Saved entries
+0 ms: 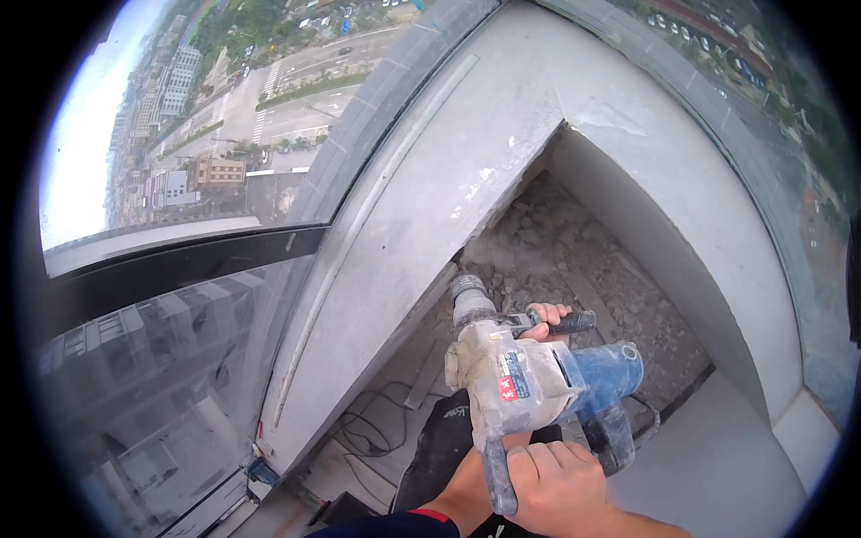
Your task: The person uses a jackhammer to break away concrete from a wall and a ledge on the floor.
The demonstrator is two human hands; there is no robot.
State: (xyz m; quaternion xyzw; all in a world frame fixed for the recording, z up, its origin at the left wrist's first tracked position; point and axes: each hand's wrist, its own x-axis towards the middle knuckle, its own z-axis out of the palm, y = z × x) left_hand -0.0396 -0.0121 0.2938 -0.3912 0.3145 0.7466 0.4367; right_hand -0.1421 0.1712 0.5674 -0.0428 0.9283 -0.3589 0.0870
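Observation:
A dusty demolition hammer (520,368) with a grey body and blue motor housing spans the lower middle, its nose (471,300) toward the inner face of the low white wall. Its bit is hidden. My left hand (547,318) is closed on the black side handle (574,323), the forearm passing beneath the tool. My right hand (552,484) is closed round the grey rear handle (498,475), nearest me. Broken rubble (538,224) and pale dust lie in the recess beyond the hammer.
White sills (421,161) meet in a corner, bordered by glass windows (179,359) high above a street. A cable (377,430) coils on the floor at lower left, near my dark-clad leg (430,448). A small blue tool (260,471) sits by the left window frame.

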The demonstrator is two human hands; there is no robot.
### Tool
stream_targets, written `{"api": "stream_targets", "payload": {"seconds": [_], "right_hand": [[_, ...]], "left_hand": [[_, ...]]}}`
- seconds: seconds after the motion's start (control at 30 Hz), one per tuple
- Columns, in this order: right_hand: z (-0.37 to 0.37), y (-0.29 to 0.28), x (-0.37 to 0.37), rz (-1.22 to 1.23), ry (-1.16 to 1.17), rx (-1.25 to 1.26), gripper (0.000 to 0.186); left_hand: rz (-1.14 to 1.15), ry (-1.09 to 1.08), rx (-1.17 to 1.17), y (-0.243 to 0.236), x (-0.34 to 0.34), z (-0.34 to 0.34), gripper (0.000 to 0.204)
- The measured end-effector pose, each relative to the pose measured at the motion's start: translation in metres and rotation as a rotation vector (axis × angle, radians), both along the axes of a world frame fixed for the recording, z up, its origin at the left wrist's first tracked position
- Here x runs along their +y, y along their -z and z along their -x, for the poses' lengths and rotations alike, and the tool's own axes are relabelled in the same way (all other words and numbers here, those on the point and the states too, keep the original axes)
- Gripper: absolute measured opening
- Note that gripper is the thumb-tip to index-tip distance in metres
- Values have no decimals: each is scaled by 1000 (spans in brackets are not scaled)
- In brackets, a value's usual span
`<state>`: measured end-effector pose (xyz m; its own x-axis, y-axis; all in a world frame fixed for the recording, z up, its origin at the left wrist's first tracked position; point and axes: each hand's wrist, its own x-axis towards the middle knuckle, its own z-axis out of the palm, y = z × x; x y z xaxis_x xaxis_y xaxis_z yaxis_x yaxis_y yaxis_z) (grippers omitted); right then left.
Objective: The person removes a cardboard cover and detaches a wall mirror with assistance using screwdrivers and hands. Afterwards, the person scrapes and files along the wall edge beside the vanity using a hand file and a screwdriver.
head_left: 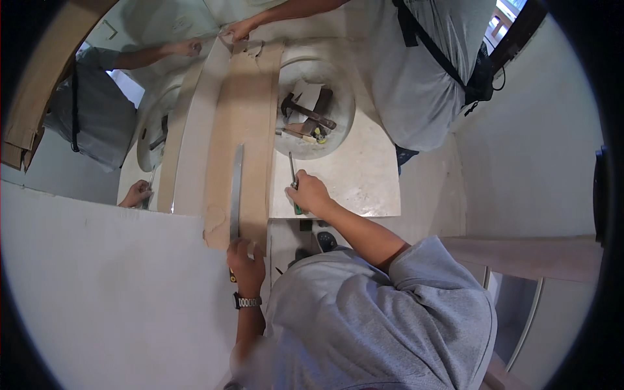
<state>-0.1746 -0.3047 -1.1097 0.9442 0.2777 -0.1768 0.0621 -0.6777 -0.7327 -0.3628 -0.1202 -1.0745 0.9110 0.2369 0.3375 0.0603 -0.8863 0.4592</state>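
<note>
My left hand (246,260) is closed at the near end of a long brown board (250,123). In it is what looks like a handsaw, its narrow grey blade (236,188) lying along the board and pointing away from me. A bit of yellow and black shows below the fist, perhaps its handle. My right hand (312,194) grips a screwdriver (292,164), its thin shaft pointing away and its green handle end showing below the fingers. That hand is over the pale countertop (364,188), to the right of the board.
A round basin (351,110) in the countertop holds a hammer (305,112) and several other tools and scraps. A co-worker's hand (242,30) is at the board's far end; their body stands at the far right. A mirror (97,156) is on the left, above a white wall (117,279).
</note>
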Motion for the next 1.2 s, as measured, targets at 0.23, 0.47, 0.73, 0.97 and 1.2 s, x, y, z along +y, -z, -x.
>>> {"api": "stream_targets", "payload": {"seconds": [0.23, 0.47, 0.73, 0.97, 1.2], "right_hand": [[0, -6, -8, -5, 43, -3, 53], [-29, -10, -51, -98, 315, -111, 38], [-90, -27, -59, -265, 343, -117, 27], [-167, -25, -39, -484, 200, -173, 22], [-271, -51, 3, -663, 104, 190, 18]], "left_hand": [[92, 145, -4, -20, -8, -21, 19], [382, 220, 124, -27, 21, 1, 13], [522, 191, 26, -21, 21, -7, 10], [332, 106, 16, -35, 2, -35, 12], [341, -171, 76, -34, -12, -41, 12]]}}
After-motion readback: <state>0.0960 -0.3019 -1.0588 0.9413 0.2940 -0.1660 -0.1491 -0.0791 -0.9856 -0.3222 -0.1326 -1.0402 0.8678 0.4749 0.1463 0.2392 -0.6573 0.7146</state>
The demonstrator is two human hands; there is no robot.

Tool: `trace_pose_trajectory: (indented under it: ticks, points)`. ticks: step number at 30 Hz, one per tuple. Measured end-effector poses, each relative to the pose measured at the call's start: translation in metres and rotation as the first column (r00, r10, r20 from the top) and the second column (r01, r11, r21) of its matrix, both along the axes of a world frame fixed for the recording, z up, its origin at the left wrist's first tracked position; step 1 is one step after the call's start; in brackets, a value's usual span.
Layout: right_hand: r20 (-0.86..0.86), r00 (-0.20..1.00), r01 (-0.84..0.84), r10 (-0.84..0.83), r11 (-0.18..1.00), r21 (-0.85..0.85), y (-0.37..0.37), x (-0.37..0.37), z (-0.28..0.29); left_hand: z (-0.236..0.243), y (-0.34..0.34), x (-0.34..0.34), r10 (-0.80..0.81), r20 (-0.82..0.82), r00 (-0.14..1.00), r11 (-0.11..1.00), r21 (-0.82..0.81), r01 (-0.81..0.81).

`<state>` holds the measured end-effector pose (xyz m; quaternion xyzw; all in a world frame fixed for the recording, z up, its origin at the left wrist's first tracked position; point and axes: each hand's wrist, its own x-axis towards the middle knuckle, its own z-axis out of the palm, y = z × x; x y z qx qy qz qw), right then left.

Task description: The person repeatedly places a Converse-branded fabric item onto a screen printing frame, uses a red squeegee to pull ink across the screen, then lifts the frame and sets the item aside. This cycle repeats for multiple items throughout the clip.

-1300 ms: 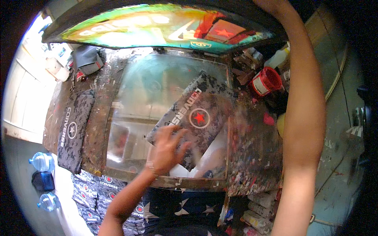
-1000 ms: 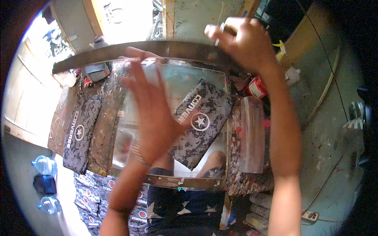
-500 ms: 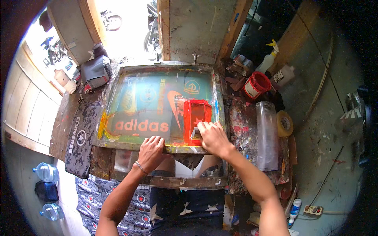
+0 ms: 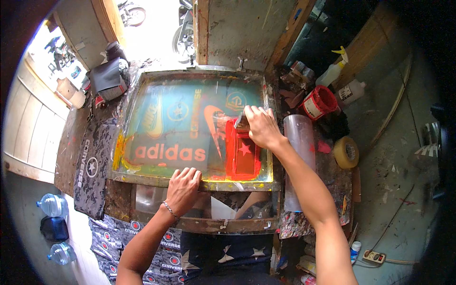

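Inking seemed underway | right hand [image 4: 262,127] gripped squeegee [image 4: 241,124] at far end of red ink [image 4: 231,154] | left hand [image 4: 183,186] on near rail of screen frame [image 4: 228,185], grip unclear | next pull probably needed even pressure

Left hand [image 4: 184,186] — fingers over near edge of screen frame [image 4: 228,186]. Right hand [image 4: 262,127] — fingers on squeegee [image 4: 242,123], red ink [image 4: 231,159] just nearside of them.
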<state>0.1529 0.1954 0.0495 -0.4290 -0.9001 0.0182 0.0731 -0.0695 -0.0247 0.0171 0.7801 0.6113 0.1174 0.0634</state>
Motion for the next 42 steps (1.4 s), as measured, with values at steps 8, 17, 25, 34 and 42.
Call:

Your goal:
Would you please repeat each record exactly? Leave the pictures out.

Answer space:
+0 ms: 
Your task: The person uses a jackhammer to break away concrete from a wall and a ledge on the floor.
The demonstrator is two human hands; there is no robot.
State: (xyz m; quaternion xyzw; all in a world frame fixed for the recording, z up, its origin at the left wrist's first tracked position; point and axes: each hand's wrist, its own x-axis towards the middle knuckle, its own z-axis out of the palm, y = z × x) left_hand -0.0396 -0.0121 0.2938 -0.3912 0.3145 0.7466 0.4367; right_hand -0.1421 0.1712 0.5674 -0.0428 0.9283 -0.3589 0.0870
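Observation:
A dusty demolition hammer (520,368) with a grey body and blue motor housing spans the lower middle, its nose (471,300) toward the inner face of the low white wall. Its bit is hidden. My left hand (547,318) is closed on the black side handle (574,323), the forearm passing beneath the tool. My right hand (552,484) is closed round the grey rear handle (498,475), nearest me. Broken rubble (538,224) and pale dust lie in the recess beyond the hammer.
White sills (421,161) meet in a corner, bordered by glass windows (179,359) high above a street. A cable (377,430) coils on the floor at lower left, near my dark-clad leg (430,448). A small blue tool (260,471) sits by the left window frame.
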
The demonstrator is two human hands; there is no robot.
### Tool
stream_targets, written `{"api": "stream_targets", "payload": {"seconds": [_], "right_hand": [[_, ...]], "left_hand": [[_, ...]]}}`
- seconds: seconds after the motion's start (control at 30 Hz), one per tuple
- Columns, in this order: right_hand: z (-0.37 to 0.37), y (-0.29 to 0.28), x (-0.37 to 0.37), rz (-1.22 to 1.23), ry (-1.16 to 1.17), rx (-1.25 to 1.26), gripper (0.000 to 0.186); left_hand: rz (-1.14 to 1.15), ry (-1.09 to 1.08), rx (-1.17 to 1.17), y (-0.243 to 0.236), x (-0.34 to 0.34), z (-0.34 to 0.34), gripper (0.000 to 0.204)
- The measured end-effector pose, each relative to the pose measured at the motion's start: translation in metres and rotation as a rotation vector (axis × angle, radians), both along the axes of a world frame fixed for the recording, z up, its origin at the left wrist's first tracked position
- Here x runs along their +y, y along their -z and z along their -x, for the poses' lengths and rotations alike, and the tool's own axes are relabelled in the same way (all other words and numbers here, those on the point and the states too, keep the original axes)
- Gripper: absolute measured opening
- Note that gripper is the thumb-tip to index-tip distance in metres
- Values have no decimals: each is scaled by 1000 (spans in brackets are not scaled)
- In brackets, a value's usual span
`<state>`: measured end-effector pose (xyz m; its own x-axis, y-axis; all in a world frame fixed for the recording, z up, its origin at the left wrist's first tracked position; point and axes: each hand's wrist, its own x-axis towards the middle knuckle, its own z-axis out of the palm, y = z × x; x y z xaxis_x xaxis_y xaxis_z yaxis_x yaxis_y yaxis_z) (grippers omitted); right then left.
Objective: The person removes a cardboard cover and detaches a wall mirror with assistance using screwdrivers and hands. Afterwards, the person scrapes and files along the wall edge beside the vanity using a hand file and a screwdriver.
head_left: 
<state>-0.1746 -0.3047 -1.1097 0.9442 0.2777 -0.1768 0.0621 -0.6777 -0.7327 -0.3628 -0.1202 -1.0745 0.9110 0.2369 0.3375 0.0603 -0.8863 0.4592</state>
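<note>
My left hand (246,260) is closed at the near end of a long brown board (250,123). In it is what looks like a handsaw, its narrow grey blade (236,188) lying along the board and pointing away from me. A bit of yellow and black shows below the fist, perhaps its handle. My right hand (312,194) grips a screwdriver (292,164), its thin shaft pointing away and its green handle end showing below the fingers. That hand is over the pale countertop (364,188), to the right of the board.
A round basin (351,110) in the countertop holds a hammer (305,112) and several other tools and scraps. A co-worker's hand (242,30) is at the board's far end; their body stands at the far right. A mirror (97,156) is on the left, above a white wall (117,279).
</note>
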Motion for the next 1.2 s, as measured, targets at 0.23, 0.47, 0.73, 0.97 and 1.2 s, x, y, z along +y, -z, -x.
>>> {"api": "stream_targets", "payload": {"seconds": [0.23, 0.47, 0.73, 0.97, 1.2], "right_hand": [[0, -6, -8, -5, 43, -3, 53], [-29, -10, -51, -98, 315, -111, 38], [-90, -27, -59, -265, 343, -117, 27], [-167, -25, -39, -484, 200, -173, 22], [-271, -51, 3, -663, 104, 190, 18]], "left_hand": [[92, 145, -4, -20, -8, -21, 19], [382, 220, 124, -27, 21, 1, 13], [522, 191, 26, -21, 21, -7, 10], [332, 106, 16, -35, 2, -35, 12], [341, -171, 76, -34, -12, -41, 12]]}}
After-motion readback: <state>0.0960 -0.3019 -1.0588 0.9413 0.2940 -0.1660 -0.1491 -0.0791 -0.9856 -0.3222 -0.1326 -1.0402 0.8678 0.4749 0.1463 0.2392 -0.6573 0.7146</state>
The demonstrator is two human hands; there is no robot.

Tool: `trace_pose_trajectory: (indented under it: ticks, points)`. ticks: step number at 30 Hz, one per tuple. Measured end-effector poses, each relative to the pose measured at the call's start: translation in metres and rotation as the first column (r00, r10, r20 from the top) and the second column (r01, r11, r21) of its matrix, both along the axes of a world frame fixed for the recording, z up, its origin at the left wrist's first tracked position; step 1 is one step after the call's start; in brackets, a value's usual span.
Layout: right_hand: r20 (-0.86..0.86), r00 (-0.20..1.00), r01 (-0.84..0.84), r10 (-0.84..0.83), r11 (-0.18..1.00), r21 (-0.85..0.85), y (-0.37..0.37), x (-0.37..0.37), z (-0.28..0.29); left_hand: z (-0.236..0.243), y (-0.34..0.34), x (-0.34..0.34), r10 (-0.80..0.81), r20 (-0.82..0.82), r00 (-0.14..1.00), r11 (-0.11..1.00), r21 (-0.82..0.81), r01 (-0.81..0.81).

`<state>` holds the measured end-effector pose (xyz m; quaternion xyzw; all in a world frame fixed for the recording, z up, its origin at the left wrist's first tracked position; point and axes: each hand's wrist, its own x-axis towards the middle knuckle, its own z-axis out of the palm, y = z × x; x y z qx qy qz qw), right then left.

Task description: The person repeatedly places a Converse-branded fabric item onto a screen printing frame, uses a red squeegee to pull ink across the screen, then lifts the frame and sets the item aside. This cycle repeats for multiple items throughout the clip.

-1300 ms: 
-1000 ms: 
-500 ms: 
+0 ms: 

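Inking seemed underway | right hand [image 4: 262,127] gripped squeegee [image 4: 241,124] at far end of red ink [image 4: 231,154] | left hand [image 4: 183,186] on near rail of screen frame [image 4: 228,185], grip unclear | next pull probably needed even pressure

Left hand [image 4: 184,186] — fingers over near edge of screen frame [image 4: 228,186]. Right hand [image 4: 262,127] — fingers on squeegee [image 4: 242,123], red ink [image 4: 231,159] just nearside of them.
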<state>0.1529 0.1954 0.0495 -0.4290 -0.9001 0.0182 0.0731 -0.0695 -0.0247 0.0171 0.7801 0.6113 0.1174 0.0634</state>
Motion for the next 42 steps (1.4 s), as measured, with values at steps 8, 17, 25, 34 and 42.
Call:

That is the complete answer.